Mouhanad Khorchide bei der Pressekonferenz am 2. Oktober 2015 zur Vorstellung der „Berliner Thesen“ des Muslimischen Forum Deutschlands. Foto: © Michael Kappeler / dpa

Was ist aber die Pointe, worauf wollen diese Menschen hinaus? Etwa den Muslimen zu sagen: „Passt auf, der deutsche Staat ist euer Feind“? Und dann? Was sollen die jungen Muslime dem entnehmen? Sich gegen den Staat aufzustellen? Sich dem IS anzuschließen? Was will diese Rhetorik eigentlich? Und noch wichtiger: Wer ernsthaft daran glaubt, der deutsche Staat und der Westen ist auf die Zerstörung des Islams aus, wieso lebt man dennoch hier? Wieso konsumiert man hier Meinungsfreiheit, soziale Vorteile und vieles mehr, polarisiert aber zugleich in seiner Rhetorik? Wieso lebt man in einem Staat, in dem man ein Feindbild konstruiert? Alleine aus Gründen der Selbstachtung müsste man einen Staat, der angeblich gegen den Islam kämpft, würdevoll verlassen.

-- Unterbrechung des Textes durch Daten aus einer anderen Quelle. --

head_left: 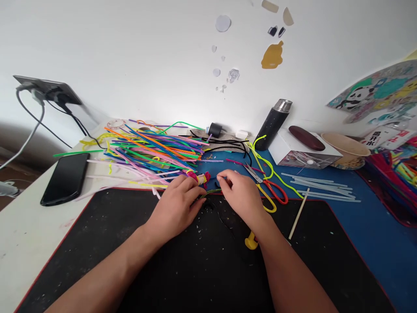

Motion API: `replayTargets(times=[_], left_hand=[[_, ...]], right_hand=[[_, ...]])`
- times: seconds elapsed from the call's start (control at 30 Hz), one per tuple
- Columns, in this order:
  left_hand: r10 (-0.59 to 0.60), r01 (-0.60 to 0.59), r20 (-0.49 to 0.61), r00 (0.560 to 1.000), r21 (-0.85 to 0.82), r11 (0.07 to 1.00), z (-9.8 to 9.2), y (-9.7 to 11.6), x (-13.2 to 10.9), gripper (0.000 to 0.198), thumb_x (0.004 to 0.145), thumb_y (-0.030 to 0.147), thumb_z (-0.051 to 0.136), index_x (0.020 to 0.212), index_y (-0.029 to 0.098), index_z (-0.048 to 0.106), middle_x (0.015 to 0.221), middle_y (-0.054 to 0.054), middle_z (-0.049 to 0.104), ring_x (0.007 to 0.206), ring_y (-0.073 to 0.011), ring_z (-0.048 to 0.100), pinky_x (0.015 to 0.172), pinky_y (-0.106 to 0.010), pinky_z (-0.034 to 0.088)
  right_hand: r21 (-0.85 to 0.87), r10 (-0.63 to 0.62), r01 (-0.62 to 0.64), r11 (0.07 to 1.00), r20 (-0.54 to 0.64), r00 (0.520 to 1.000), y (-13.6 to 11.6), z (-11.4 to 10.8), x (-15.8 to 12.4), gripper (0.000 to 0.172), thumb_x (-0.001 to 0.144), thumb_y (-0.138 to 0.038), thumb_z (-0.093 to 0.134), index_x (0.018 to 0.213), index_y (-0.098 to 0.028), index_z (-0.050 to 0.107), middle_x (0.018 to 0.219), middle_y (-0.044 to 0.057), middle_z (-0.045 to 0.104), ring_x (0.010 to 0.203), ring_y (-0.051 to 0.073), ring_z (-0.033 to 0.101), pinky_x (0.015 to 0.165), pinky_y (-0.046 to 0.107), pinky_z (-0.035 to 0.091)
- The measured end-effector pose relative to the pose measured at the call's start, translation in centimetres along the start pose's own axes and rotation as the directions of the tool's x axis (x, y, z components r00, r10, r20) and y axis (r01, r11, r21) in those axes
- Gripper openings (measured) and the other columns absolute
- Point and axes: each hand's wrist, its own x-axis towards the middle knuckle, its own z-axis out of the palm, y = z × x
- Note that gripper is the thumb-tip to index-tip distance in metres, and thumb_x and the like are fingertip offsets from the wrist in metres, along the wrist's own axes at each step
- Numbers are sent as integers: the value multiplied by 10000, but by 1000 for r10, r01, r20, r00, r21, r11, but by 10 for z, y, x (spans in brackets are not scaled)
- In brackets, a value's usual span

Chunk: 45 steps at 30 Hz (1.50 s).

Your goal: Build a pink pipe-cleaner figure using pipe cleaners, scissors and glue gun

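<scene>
At the far edge of the black mat, my left hand (pixel 177 202) is closed around a small pink, cream and yellow pipe cleaner figure (pixel 203 178); part of it is hidden by the fingers. Just to its right, my right hand (pixel 239 191) has thumb and forefinger pinched together. What lies between those fingertips is too small to make out. Under and between both hands are a green pipe cleaner piece (pixel 213 191) and thin black strands (pixel 224 219). Scissors (pixel 265 184) with red and yellow handles lie beside my right hand.
A heap of coloured pipe cleaners (pixel 153 148) spreads behind my left hand, near a black phone (pixel 65 179). At the back right stand a dark thermos (pixel 273 126) and a white box (pixel 286 150). Glue sticks (pixel 325 189) and a wooden stick (pixel 299 214) lie right.
</scene>
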Motion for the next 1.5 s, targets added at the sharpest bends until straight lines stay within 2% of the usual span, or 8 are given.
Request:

Wir müssen endlich beginnen, über die eigentlichen geistigen Strukturen des Extremismus zu sprechen. Wer seine eigene Gesellschaft zu einem Feindbild erhebt, schürt Hass und ist Teil des Problems. Diese Menschen sollen sich nicht darüber aufregen, dass man sie mit Extremisten vergleicht, denn der geistige Unterschied ist nur graduell, beide bedienen sich jedoch desselben Feindbilds: der eigenen Gesellschaft, in der sie leben.